▸ **What this task involves**:
Whenever a line in the entries below contains the string "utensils", copy that line.

[Provided records — start]

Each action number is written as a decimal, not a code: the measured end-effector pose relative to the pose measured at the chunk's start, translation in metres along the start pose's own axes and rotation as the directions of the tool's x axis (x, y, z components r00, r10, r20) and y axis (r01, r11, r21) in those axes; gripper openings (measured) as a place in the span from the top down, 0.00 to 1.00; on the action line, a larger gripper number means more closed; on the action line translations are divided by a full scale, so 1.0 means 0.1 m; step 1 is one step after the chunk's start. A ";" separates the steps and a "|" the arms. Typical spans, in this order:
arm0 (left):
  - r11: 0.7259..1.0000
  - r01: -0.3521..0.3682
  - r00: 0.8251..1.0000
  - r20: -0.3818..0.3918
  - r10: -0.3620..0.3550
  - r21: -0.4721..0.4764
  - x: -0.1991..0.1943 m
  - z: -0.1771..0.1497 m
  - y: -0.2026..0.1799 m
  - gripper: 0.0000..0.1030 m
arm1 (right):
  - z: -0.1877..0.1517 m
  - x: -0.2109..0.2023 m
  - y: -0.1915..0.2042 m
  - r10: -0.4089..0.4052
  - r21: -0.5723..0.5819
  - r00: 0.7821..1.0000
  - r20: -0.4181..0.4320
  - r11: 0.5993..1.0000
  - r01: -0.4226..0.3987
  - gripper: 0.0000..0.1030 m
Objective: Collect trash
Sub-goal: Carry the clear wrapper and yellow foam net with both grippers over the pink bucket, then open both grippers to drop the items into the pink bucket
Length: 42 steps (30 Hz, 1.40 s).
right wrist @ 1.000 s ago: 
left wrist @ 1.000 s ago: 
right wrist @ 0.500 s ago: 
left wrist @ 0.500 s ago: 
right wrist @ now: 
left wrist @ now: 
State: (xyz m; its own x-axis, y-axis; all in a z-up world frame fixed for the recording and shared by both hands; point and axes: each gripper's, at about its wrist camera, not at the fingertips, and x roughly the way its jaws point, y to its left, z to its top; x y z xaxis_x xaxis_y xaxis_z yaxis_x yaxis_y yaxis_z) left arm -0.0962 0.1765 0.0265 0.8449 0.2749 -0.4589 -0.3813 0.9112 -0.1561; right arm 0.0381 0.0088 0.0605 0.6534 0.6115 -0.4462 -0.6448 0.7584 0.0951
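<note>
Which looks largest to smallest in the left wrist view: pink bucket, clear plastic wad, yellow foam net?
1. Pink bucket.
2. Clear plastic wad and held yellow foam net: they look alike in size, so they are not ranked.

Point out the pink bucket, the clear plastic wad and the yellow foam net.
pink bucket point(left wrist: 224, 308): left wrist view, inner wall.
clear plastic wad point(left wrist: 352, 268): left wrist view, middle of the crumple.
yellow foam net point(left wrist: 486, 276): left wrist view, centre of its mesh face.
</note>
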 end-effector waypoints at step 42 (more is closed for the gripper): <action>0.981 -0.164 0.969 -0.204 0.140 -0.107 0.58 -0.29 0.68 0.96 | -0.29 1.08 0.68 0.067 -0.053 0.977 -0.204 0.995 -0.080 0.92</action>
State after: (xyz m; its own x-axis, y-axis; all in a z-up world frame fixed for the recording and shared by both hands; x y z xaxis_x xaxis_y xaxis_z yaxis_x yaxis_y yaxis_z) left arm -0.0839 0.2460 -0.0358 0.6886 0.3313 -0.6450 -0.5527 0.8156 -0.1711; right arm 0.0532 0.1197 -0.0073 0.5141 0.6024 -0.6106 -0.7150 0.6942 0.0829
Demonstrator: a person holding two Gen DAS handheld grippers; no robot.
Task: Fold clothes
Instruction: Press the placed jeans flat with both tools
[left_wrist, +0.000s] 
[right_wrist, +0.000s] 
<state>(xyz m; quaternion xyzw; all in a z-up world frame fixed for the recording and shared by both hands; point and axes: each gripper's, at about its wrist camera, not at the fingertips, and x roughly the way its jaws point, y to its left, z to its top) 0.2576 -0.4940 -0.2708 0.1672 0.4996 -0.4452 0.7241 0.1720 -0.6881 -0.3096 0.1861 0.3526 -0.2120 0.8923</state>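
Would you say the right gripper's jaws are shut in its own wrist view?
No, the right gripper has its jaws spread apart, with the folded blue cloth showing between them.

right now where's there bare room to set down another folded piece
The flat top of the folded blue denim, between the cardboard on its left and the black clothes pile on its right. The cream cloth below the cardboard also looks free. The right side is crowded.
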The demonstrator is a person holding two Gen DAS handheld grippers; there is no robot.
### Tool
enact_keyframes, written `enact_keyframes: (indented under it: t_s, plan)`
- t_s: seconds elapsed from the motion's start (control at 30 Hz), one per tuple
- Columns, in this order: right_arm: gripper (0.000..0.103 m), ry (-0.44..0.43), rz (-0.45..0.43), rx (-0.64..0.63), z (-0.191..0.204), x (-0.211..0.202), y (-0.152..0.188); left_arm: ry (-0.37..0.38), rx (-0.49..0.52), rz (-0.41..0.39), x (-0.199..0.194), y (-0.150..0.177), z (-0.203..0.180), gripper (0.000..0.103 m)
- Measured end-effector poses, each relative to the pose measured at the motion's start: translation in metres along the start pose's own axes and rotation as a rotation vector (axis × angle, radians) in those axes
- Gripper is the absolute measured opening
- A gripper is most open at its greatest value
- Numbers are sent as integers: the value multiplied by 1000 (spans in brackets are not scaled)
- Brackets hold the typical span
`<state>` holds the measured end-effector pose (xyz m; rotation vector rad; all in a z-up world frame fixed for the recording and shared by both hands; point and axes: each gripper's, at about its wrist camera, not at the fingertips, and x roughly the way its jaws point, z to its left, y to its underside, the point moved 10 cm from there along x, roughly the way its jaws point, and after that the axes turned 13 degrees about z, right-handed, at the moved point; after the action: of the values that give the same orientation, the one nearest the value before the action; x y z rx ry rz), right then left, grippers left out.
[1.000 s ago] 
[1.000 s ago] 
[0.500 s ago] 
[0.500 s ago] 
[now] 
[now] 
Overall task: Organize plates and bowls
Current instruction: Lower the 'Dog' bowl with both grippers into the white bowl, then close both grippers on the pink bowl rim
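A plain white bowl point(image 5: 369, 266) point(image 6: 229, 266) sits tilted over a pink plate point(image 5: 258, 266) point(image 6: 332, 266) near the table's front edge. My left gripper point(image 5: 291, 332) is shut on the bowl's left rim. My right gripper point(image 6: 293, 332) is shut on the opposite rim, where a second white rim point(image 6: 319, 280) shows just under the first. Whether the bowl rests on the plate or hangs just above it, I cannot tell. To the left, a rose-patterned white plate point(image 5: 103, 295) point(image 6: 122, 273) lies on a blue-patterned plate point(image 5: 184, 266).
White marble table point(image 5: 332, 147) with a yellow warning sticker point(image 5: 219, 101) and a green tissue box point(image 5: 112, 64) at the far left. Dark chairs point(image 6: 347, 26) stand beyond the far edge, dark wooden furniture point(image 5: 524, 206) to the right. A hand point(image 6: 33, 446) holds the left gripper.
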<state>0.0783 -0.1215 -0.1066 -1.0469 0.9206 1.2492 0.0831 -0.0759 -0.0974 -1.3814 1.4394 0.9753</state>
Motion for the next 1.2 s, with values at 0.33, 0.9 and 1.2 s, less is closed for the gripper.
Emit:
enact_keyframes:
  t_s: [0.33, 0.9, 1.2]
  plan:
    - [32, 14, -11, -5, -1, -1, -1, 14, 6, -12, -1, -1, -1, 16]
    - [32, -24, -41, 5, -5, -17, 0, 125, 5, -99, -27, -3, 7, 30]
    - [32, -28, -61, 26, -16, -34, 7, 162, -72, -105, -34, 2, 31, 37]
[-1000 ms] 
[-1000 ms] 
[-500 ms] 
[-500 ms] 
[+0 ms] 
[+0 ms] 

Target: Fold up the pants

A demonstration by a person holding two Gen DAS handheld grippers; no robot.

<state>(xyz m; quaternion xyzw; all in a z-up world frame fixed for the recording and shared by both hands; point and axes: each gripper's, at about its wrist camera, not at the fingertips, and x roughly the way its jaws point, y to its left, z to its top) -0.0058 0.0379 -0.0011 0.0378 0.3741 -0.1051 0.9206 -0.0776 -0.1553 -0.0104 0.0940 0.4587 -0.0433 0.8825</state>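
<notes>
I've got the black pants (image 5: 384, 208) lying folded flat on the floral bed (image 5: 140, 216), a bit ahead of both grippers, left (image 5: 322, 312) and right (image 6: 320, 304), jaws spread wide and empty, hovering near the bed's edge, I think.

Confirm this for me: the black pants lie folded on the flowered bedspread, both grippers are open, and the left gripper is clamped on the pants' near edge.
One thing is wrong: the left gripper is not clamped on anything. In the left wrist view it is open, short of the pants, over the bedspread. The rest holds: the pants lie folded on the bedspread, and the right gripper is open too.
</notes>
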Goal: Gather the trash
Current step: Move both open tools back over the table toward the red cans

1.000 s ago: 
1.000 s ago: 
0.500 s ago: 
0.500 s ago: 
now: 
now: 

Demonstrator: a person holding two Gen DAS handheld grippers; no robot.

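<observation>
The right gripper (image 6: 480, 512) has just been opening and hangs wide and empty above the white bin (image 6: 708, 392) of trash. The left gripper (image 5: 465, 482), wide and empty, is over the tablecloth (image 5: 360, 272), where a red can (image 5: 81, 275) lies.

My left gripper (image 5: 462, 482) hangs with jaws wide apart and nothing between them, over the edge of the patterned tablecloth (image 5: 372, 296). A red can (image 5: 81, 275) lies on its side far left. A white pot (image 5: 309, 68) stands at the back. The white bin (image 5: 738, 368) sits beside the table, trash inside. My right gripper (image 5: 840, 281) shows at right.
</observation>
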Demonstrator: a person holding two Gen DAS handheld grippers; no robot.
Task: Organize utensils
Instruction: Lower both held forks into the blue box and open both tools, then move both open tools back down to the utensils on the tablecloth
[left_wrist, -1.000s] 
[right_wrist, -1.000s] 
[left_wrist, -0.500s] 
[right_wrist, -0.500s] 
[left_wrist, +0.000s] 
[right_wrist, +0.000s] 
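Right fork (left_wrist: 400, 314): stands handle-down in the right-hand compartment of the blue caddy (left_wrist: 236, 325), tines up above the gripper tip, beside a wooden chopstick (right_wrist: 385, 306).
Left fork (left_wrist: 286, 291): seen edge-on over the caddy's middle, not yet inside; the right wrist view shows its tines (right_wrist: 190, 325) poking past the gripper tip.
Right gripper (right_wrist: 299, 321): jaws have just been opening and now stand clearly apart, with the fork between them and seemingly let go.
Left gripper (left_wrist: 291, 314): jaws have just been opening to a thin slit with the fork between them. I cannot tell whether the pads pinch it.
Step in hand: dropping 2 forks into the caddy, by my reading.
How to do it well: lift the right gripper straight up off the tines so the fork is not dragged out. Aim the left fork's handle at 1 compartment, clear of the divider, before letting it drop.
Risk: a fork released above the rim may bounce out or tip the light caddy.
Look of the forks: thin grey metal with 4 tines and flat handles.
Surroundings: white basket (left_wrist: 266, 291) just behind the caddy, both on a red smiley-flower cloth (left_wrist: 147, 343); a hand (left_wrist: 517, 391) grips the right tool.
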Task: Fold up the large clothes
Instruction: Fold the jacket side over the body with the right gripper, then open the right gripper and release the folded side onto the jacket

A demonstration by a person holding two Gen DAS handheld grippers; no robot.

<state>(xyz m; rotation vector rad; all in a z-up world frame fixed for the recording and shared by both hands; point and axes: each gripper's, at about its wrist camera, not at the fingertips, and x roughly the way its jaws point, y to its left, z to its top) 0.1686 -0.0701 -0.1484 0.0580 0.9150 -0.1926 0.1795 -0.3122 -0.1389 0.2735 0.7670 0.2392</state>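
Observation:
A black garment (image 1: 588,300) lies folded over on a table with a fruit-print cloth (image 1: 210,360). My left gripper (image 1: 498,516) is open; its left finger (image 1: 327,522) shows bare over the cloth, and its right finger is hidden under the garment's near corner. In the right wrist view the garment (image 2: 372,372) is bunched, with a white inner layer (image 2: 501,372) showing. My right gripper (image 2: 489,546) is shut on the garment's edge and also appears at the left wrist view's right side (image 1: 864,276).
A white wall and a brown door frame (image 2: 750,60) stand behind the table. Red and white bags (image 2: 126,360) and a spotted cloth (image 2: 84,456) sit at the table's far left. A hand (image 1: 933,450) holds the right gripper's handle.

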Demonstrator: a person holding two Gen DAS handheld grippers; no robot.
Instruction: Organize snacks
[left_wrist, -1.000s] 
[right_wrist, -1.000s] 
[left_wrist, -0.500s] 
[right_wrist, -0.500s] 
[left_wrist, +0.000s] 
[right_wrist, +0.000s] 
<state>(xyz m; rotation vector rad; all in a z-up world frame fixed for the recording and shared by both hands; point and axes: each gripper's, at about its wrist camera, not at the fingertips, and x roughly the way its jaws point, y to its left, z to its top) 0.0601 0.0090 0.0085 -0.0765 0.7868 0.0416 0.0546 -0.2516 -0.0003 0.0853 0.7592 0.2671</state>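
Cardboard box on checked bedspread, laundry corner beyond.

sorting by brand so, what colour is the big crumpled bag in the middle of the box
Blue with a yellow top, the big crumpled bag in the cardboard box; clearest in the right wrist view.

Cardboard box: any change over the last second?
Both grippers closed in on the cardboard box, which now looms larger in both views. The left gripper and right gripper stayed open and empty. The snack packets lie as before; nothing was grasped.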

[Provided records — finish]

▸ **Completed exercise**:
Task: Organize utensils
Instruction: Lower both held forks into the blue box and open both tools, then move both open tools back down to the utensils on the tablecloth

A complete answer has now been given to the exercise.